A major new wind farm project off Germany’s North Sea coast will provide an ideal habitat to help restore the lobster population near Heligoland, driven away by bombing during World War II.
Biologists at the Alfred-Wegener Institute for Polar and Marine Research are breeding 3000 lobsters to be released next year into the Borkum Riffgat offshore wind farm near the island, 70 kilometres off the German-Dutch coast.
Now a tourist resort, the 1.5 square km island had a thriving fishing industry before it became a military fortress in WWII, pounded by Allied bombs, and then later used for target practice.
Reuters Newsagency reports billions of euros of investment in wind turbines as part of Germany’s ambitious transition to renewable energy has given the scheme impetus.
The lobster population is 90 per cent smaller than it was 70 years ago, and the crustaceans need a firm seabed to thrive.
“The new wind parks mean lobsters may settle in a new habitat, because the stony foundations offer a favorable environment,” project leader Professor Heinz-Dieter Franke said.
The €700,000 scheme is funded by compensation paid to the state of Lower Saxony by utility EWE for any potential ecological damage caused by the construction of the wind park.
Reuters reports the money will fund breeding, reintroduction and monitoring of the lobsters for roughly two years.
“With Germany’s shift to renewables, we could have 5000 wind farms by 2030, so if it works, this kind of project could have a huge effect on the lobster population,” Professor Franke said.
He estimated that wind farms could help increase the lobster population to as many as 300,000 lobsters in the area around Heligoland in the long run from 50,000 to 100,000 now.

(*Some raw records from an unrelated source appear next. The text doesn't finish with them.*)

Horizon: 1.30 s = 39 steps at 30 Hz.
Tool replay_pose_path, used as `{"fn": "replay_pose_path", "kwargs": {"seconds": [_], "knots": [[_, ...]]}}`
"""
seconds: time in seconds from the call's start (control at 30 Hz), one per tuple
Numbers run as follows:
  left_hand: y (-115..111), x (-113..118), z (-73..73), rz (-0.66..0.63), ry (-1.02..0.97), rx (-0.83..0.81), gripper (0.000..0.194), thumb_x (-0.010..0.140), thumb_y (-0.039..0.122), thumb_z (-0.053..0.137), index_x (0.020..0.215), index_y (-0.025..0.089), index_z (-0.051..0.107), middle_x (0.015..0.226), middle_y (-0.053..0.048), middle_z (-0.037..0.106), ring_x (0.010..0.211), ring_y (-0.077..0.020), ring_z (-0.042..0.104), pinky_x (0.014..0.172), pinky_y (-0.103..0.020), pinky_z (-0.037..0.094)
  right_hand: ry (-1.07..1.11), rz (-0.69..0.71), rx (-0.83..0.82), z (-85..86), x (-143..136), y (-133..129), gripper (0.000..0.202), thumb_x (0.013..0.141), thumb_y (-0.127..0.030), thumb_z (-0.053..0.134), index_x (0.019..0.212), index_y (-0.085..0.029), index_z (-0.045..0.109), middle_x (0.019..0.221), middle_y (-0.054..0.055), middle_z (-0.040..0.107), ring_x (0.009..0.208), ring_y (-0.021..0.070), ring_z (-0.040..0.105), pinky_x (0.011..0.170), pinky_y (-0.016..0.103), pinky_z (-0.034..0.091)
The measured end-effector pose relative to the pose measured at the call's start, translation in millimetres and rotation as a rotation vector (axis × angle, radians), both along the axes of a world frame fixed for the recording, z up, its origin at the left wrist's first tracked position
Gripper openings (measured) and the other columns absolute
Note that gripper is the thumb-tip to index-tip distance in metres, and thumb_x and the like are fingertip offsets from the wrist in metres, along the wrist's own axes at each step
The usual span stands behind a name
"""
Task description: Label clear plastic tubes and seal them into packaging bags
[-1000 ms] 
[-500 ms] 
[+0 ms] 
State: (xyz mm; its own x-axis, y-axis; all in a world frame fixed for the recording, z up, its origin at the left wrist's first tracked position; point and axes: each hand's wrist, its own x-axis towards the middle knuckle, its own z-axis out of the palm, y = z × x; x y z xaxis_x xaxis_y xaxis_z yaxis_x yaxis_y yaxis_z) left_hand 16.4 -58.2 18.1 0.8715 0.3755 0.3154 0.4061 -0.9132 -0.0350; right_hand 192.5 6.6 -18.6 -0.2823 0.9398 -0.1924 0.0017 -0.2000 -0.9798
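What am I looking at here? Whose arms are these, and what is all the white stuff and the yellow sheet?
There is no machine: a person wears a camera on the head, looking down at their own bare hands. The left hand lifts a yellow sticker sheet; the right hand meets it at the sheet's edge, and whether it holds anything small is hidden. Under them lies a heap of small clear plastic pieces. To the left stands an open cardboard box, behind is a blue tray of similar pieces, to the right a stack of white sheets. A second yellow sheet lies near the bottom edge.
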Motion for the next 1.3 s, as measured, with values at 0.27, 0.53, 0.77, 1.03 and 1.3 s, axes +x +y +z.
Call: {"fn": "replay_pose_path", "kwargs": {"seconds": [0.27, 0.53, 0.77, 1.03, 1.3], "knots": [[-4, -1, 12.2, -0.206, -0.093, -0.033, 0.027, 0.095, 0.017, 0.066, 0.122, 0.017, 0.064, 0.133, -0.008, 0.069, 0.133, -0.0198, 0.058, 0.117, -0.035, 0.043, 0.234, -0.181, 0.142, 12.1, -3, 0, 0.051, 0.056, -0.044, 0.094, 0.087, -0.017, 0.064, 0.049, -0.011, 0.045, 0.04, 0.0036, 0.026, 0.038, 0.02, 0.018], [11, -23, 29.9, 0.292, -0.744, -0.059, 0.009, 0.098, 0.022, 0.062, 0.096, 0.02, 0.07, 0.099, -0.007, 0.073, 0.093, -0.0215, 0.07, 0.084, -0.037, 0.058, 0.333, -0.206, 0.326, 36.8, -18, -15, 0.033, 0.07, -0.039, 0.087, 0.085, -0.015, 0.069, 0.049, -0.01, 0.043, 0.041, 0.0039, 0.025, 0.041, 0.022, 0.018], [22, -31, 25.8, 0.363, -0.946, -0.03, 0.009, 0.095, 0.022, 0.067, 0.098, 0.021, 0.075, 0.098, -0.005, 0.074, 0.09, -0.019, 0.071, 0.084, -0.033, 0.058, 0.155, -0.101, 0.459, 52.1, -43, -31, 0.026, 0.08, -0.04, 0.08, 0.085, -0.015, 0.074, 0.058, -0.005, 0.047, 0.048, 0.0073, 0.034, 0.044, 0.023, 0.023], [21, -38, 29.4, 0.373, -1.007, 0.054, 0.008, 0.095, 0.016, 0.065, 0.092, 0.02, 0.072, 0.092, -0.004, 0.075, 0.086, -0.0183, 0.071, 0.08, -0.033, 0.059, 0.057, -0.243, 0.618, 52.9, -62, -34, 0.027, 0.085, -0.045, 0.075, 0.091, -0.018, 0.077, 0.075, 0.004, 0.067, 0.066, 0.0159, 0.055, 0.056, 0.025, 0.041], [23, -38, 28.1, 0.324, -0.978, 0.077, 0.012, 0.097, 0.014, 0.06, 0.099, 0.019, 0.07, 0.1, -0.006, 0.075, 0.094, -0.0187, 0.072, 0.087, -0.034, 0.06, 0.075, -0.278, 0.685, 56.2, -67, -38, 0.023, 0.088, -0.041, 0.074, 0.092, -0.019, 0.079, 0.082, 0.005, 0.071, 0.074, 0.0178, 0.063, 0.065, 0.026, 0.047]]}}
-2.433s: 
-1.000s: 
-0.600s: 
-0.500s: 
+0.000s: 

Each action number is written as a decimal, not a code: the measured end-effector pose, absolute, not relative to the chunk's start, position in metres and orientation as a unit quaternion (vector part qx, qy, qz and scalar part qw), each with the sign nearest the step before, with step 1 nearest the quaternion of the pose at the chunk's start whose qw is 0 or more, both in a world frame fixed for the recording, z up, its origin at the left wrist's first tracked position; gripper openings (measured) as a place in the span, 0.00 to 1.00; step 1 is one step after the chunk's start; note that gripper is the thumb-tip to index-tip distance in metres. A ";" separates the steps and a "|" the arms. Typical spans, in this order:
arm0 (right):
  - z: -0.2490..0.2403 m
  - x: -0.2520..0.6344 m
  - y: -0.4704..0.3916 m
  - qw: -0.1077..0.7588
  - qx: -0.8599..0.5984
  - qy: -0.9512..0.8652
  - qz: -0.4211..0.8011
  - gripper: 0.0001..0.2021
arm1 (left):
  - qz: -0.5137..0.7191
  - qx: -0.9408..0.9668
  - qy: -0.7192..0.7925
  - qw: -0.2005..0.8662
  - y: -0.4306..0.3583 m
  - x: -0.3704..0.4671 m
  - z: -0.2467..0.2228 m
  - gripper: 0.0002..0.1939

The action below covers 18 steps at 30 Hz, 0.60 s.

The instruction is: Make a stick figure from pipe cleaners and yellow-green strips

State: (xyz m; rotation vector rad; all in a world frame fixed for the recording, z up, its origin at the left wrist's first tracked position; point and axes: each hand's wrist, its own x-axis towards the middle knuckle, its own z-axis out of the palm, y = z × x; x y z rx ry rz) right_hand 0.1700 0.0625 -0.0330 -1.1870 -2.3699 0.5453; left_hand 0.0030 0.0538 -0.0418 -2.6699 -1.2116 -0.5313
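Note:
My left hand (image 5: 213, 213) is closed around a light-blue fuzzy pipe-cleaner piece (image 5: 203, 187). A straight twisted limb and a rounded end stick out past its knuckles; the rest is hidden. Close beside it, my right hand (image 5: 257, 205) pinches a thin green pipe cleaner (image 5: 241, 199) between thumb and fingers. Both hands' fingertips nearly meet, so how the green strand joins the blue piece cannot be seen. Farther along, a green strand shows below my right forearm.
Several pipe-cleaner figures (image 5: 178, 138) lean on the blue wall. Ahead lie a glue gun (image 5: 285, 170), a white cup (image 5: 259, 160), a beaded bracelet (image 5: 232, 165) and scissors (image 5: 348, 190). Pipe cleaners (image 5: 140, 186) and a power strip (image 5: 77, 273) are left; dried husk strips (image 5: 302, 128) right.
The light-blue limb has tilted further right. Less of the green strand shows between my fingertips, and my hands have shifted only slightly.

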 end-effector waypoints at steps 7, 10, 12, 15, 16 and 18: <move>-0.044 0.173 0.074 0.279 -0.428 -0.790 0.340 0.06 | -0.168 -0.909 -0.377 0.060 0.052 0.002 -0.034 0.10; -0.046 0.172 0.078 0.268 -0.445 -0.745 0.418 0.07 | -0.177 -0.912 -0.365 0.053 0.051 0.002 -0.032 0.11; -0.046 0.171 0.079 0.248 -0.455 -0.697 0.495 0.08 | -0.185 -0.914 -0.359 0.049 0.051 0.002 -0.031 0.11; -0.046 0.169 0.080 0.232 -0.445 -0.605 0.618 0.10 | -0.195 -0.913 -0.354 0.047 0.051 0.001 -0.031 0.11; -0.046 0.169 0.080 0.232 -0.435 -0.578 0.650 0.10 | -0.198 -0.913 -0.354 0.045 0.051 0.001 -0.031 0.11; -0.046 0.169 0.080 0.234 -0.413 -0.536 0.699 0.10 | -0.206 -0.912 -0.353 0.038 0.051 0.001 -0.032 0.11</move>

Scandinavian and Mediterranean lobster stocks have collapsed in the past few decades from a combination of environmental factors.
Some scientists cite British explosives as one reason for the decimation of the lobster population around Heligoland.
In one of the biggest bombing runs on Heligoland during WWII, the Allied air force destroyed almost every building on the island, raining down 7000 bombs in a two-hour raid on April 18, 1945.
For five years after the war, Britain used Heligoland for target practice, and in 1947 it set off some 7000 tonnes of explosives to blow up U-boat pens in one of the biggest non-nuclear detonations on record.
Britain released the crater-scarred island for resettlement in 1952, but scientists say that was too late for the lobsters.
The toxins from the bombs may have hurt the crustaceans’ sense of smell, which is essential in finding a sexual partner and so damaged their ability to reproduce, Professor Franke said.
Lobster expert Dominic Boothroyd, general manager of Britain’s National Lobster Hatchery, said the idea of using the hard foundations of a wind park made sense and that projects to reintroduce young lobsters had taken place in Britain and Norway, though not on wind farms.
“From these projects, we know the animals survive and that they contribute to fishery and reproduce. We have also got a lot of interesting biological information,” Mr Boothroyd said.